##### Data extracts

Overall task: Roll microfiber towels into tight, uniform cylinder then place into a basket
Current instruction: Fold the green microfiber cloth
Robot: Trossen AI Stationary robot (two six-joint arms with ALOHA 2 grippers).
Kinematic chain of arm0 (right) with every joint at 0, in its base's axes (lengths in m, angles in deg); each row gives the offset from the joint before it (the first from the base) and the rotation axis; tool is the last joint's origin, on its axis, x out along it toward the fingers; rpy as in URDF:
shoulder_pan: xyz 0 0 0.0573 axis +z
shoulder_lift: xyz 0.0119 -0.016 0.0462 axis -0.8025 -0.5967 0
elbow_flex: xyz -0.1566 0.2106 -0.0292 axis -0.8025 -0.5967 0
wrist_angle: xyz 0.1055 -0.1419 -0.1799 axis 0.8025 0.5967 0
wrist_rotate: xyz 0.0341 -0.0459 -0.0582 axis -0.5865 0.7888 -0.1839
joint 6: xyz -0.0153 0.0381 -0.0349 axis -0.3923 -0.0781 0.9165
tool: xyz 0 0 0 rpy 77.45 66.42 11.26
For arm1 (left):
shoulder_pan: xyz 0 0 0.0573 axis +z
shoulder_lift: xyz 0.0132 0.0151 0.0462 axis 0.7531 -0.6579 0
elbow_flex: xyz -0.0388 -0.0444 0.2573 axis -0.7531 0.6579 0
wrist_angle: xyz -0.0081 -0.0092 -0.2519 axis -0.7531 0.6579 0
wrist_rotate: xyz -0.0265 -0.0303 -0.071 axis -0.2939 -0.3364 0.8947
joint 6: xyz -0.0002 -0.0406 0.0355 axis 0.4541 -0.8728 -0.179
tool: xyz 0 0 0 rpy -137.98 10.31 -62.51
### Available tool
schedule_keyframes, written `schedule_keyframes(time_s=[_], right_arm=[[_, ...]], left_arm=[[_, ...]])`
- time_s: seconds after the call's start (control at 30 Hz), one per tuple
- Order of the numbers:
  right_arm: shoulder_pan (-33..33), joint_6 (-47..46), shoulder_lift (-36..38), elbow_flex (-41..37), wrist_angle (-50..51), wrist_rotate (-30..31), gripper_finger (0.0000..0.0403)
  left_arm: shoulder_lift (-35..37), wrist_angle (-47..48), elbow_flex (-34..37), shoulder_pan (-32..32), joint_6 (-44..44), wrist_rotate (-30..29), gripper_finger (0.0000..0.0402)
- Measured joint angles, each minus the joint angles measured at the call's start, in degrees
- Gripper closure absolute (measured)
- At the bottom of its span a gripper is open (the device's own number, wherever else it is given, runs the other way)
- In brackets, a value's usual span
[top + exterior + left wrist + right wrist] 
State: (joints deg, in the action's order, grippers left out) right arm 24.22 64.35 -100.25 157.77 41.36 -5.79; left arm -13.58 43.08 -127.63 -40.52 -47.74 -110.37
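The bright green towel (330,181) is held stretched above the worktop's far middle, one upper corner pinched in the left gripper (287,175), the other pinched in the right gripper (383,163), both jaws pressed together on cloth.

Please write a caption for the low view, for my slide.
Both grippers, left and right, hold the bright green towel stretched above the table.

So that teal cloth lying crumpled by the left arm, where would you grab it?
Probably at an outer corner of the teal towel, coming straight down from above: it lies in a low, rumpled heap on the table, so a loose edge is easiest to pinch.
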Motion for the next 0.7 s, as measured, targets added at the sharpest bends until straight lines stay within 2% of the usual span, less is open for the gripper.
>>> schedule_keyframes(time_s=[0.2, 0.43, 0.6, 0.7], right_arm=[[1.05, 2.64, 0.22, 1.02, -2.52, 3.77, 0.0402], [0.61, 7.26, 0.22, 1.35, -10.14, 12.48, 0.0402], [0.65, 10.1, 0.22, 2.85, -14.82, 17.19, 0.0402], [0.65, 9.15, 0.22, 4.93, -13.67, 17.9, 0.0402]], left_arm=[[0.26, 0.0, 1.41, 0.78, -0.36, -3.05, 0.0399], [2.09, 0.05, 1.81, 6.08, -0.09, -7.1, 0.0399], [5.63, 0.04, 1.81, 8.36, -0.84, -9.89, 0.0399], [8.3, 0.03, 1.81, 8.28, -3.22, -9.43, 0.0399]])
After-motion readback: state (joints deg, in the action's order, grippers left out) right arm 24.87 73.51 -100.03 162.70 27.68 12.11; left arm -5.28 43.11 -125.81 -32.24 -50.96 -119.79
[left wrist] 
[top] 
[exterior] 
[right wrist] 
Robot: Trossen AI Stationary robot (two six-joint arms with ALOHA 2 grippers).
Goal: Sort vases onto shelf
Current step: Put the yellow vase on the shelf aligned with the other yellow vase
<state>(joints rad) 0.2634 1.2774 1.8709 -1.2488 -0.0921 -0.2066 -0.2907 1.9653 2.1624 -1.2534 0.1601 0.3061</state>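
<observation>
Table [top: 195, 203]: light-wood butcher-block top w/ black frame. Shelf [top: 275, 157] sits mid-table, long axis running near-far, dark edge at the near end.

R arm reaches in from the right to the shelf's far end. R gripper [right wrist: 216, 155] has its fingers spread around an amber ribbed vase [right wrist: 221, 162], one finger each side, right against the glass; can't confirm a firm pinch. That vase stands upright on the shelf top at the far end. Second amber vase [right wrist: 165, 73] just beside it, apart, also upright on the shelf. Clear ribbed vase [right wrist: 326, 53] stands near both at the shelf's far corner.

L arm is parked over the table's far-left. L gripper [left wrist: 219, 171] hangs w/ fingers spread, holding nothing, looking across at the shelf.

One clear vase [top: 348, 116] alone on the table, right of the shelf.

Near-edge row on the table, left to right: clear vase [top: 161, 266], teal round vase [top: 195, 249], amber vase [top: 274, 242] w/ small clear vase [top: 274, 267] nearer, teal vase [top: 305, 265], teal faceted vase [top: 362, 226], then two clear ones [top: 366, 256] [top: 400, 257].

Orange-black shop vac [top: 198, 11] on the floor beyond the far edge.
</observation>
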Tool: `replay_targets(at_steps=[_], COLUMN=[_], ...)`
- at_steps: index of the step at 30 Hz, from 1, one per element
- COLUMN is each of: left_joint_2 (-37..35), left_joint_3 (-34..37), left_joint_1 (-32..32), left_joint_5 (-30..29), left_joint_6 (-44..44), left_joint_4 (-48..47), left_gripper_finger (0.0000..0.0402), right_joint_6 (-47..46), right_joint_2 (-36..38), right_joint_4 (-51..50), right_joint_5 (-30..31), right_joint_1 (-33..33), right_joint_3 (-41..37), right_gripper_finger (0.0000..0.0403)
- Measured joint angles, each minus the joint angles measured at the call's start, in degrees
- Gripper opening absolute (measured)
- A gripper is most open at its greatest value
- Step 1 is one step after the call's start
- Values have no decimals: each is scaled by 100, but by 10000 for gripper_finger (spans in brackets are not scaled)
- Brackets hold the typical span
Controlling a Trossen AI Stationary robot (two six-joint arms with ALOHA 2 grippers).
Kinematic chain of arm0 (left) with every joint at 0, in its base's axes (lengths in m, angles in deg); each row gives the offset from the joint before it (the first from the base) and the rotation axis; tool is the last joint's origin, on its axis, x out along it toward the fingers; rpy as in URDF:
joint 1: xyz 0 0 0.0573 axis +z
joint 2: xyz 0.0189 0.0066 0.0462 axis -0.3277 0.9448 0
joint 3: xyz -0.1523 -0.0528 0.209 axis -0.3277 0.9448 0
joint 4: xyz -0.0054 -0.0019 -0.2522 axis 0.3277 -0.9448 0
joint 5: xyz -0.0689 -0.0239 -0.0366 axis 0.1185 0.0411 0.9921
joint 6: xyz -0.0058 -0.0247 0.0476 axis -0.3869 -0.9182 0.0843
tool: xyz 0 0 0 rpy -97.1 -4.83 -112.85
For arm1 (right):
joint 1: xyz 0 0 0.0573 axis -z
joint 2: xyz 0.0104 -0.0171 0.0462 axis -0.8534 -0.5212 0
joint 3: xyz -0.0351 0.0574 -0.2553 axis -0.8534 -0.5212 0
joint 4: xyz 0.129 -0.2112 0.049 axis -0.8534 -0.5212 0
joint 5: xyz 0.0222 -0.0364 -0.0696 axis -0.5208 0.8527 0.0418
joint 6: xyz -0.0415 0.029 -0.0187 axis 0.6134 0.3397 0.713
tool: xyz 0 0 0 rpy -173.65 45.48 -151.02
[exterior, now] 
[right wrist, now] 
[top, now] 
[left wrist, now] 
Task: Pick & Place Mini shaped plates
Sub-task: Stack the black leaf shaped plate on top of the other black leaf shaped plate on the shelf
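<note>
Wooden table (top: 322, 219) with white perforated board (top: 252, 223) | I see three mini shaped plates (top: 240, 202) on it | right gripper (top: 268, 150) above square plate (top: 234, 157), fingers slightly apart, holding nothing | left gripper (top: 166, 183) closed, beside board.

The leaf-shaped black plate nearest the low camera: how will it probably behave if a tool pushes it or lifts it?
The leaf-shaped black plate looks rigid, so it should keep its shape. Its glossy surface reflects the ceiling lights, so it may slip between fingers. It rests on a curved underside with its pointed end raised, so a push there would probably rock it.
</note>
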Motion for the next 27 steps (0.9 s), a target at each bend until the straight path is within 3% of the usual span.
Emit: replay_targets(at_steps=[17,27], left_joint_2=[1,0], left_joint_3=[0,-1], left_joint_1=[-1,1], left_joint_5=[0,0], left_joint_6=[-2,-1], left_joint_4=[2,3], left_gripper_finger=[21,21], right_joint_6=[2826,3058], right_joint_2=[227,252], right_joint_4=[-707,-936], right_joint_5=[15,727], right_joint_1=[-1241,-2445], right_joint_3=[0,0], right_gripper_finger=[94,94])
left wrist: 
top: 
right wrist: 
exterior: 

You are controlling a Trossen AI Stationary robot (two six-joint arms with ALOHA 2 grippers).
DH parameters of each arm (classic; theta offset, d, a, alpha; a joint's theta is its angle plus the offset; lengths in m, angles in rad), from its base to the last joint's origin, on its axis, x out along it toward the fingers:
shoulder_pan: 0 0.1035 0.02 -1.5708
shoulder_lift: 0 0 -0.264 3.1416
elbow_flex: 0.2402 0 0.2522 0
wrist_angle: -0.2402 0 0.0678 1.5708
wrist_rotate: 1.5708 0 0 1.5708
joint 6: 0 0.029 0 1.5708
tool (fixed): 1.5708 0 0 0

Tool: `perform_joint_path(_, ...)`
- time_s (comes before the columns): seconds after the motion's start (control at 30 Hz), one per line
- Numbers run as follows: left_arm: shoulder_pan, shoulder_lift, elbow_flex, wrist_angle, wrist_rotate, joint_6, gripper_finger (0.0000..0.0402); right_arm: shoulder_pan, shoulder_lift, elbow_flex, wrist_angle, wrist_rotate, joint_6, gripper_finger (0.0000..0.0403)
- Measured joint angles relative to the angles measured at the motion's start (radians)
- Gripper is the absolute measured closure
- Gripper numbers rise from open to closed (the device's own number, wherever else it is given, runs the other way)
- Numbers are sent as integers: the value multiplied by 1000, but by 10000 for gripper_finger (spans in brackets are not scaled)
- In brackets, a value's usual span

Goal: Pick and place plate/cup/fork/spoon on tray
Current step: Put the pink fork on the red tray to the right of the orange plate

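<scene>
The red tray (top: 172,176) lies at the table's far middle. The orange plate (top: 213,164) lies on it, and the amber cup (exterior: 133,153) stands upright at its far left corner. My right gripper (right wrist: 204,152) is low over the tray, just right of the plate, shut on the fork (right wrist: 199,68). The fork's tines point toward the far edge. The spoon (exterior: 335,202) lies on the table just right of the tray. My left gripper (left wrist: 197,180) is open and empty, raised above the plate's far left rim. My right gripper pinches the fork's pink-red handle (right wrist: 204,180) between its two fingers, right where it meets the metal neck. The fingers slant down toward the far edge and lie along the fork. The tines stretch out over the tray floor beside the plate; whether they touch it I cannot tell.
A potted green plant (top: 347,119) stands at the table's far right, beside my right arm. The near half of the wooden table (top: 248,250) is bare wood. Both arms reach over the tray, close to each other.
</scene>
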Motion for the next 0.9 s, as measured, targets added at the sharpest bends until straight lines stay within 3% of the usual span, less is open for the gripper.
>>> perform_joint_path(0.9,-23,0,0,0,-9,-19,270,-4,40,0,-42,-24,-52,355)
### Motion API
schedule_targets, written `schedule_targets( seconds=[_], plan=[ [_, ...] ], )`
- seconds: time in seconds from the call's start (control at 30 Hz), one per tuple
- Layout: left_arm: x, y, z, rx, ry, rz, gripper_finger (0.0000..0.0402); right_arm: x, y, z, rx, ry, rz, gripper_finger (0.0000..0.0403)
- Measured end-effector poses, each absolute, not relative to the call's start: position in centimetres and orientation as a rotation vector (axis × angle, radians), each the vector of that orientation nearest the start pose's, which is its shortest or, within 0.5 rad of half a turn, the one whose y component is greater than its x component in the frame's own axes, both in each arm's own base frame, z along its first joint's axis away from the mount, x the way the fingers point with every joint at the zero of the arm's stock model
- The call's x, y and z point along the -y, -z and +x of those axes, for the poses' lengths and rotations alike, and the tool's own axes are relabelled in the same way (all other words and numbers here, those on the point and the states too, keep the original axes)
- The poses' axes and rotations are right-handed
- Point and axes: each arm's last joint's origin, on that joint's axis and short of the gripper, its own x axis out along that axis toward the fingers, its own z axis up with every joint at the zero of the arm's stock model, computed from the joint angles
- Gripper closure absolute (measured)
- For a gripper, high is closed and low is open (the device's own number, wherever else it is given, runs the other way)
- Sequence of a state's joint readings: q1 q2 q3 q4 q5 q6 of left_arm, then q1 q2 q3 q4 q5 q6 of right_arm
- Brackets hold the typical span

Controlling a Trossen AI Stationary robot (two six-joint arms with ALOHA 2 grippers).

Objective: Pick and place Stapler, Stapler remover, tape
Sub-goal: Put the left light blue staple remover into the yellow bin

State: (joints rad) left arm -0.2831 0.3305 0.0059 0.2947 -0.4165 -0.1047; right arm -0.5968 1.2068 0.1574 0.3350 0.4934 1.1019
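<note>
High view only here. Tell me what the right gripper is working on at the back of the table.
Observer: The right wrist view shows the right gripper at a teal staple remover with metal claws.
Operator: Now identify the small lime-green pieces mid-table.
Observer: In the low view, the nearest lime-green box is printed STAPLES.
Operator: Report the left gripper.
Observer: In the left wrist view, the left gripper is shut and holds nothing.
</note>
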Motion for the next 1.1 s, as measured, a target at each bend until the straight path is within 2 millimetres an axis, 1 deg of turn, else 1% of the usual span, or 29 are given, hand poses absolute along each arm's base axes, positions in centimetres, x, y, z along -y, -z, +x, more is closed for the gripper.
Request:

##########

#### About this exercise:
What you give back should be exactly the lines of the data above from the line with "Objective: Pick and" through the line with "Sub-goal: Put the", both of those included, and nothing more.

#### Solution:
Objective: Pick and place Stapler, Stapler remover, tape
Sub-goal: Put the left light blue staple remover into the yellow bin

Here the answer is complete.